6 messages · Page 1 of 1 (latest)

willow sedge
#

I have a union type of two types with similar fields, some of different types. I want to have a function take a name (name being a common field) and return the type of another field (value). Right now, it's returning the union of all types of value. If I supply A or B to test with test<A>(), it locks what the string name can be to the function, but I want to provide a string name and get the type out of it.
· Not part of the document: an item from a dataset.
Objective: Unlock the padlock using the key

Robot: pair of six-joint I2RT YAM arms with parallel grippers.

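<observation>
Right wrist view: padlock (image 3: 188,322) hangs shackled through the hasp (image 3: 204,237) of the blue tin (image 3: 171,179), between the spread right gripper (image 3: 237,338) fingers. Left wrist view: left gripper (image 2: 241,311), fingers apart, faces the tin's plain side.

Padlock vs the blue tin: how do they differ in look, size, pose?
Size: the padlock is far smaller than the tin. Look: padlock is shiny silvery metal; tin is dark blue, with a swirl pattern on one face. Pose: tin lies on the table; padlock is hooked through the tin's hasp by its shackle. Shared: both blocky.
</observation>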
Is that possible?

interface A {
    name: "A";
    value: number;
}

interface B {
    name: "B";
    value: string;
}

type AB = A | B;

const arr: AB[] = [
    {name: "A", value: 1},
    {name: "A", value: 2},
    {name: "B", value: "asd"}
];

function test<T extends AB>(name: T["name"]): T["value"] {
    return arr.find(t => t.name === name)!.value;
}

const asd = test("A");
dire saffron
#

@willow sedge Here's a signature that works:

function test<Name extends AB["name"]>(name: Name): Extract<AB, { name: Name}>["value"] {
    return arr.find(t => t.name === name)!.value as any;
}
#

You make it generic on the name, and then you can use that to extract the value.

#

Your version doesn't work because TS can't really infer T anywhere: it's not used directly, only indirectly via T["name"] and T["value"]

#

(Hence why it works when you explicitly tell it - the signature isn't wrong, just not inferrable)

willow sedge
#

🙏🏻 I did not know Extract was a thing. That's awesome. Thank you!